> WORK ITEM: Copy all the lines of the listing below exactly. Skip the images.
_ _ _
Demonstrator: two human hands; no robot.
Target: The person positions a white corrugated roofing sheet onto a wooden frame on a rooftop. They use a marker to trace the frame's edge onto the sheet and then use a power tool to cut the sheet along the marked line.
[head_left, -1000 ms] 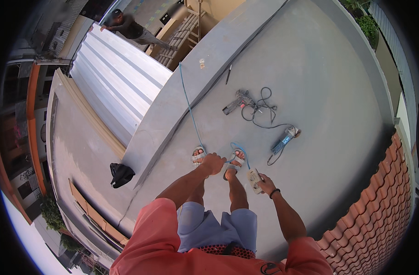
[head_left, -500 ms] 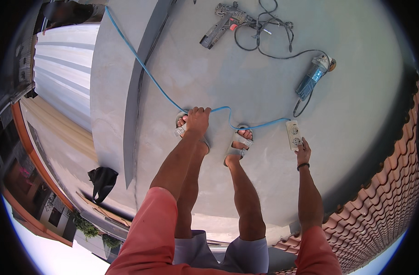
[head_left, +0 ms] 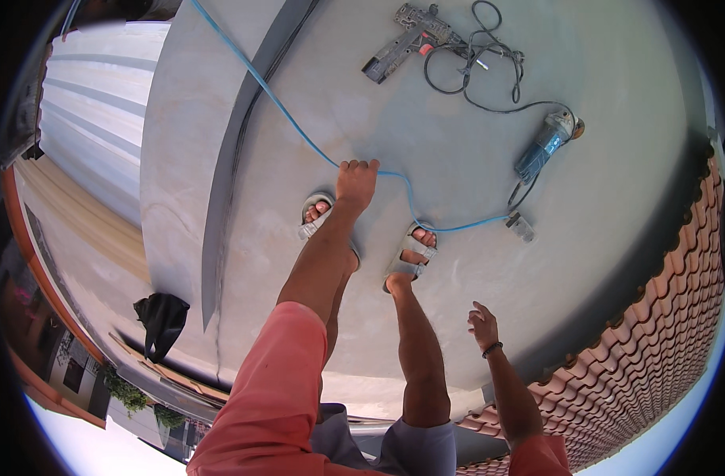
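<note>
My left hand [head_left: 356, 182] is closed around a blue cable [head_left: 301, 129], holding it above the floor near my sandalled feet. The cable comes down from the upper left, passes through my fist and curves right to a small socket block [head_left: 521, 227] on the grey floor. The block's dark side shows, and its outlets are hidden. Below the block, apart from it, my right hand [head_left: 483, 326] is empty with its fingers apart. Beyond the block lies a blue angle grinder [head_left: 542, 151] with a black cord [head_left: 489, 108].
A dusty cordless drill [head_left: 402, 49] lies at the far side beside the looped cord. Left are a raised ledge [head_left: 189, 151], pale corrugated sheets [head_left: 101, 103] and a black bag [head_left: 162, 321]. Red roof tiles [head_left: 640, 341] border the floor on the right.
My right hand has let go of the socket block and drawn back toward me, to the left. The block now lies with another side showing. My left hand has moved slightly farther out with the cable.
</note>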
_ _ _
> EXERCISE SOLUTION:
Demonstrator: two human hands; no robot.
Target: The person positions a white corrugated roofing sheet onto a wooden frame on a rooftop. They use a marker to trace the frame's edge onto the sheet and then use a power tool to cut the sheet along the marked line.
[head_left, -1000 ms] 
[head_left, -500 ms] 
[head_left, +0 ms] 
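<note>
My left hand [head_left: 356, 182] is closed around a blue cable [head_left: 301, 129], holding it above the floor near my sandalled feet. The cable comes down from the upper left, passes through my fist and curves right to a small socket block [head_left: 521, 227] on the grey floor. The block's dark side shows, and its outlets are hidden. Below the block, apart from it, my right hand [head_left: 483, 326] is empty with its fingers apart. Beyond the block lies a blue angle grinder [head_left: 542, 151] with a black cord [head_left: 489, 108].
A dusty cordless drill [head_left: 402, 49] lies at the far side beside the looped cord. Left are a raised ledge [head_left: 189, 151], pale corrugated sheets [head_left: 101, 103] and a black bag [head_left: 162, 321]. Red roof tiles [head_left: 640, 341] border the floor on the right.
My right hand has let go of the socket block and drawn back toward me, to the left. The block now lies with another side showing. My left hand has moved slightly farther out with the cable.
</note>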

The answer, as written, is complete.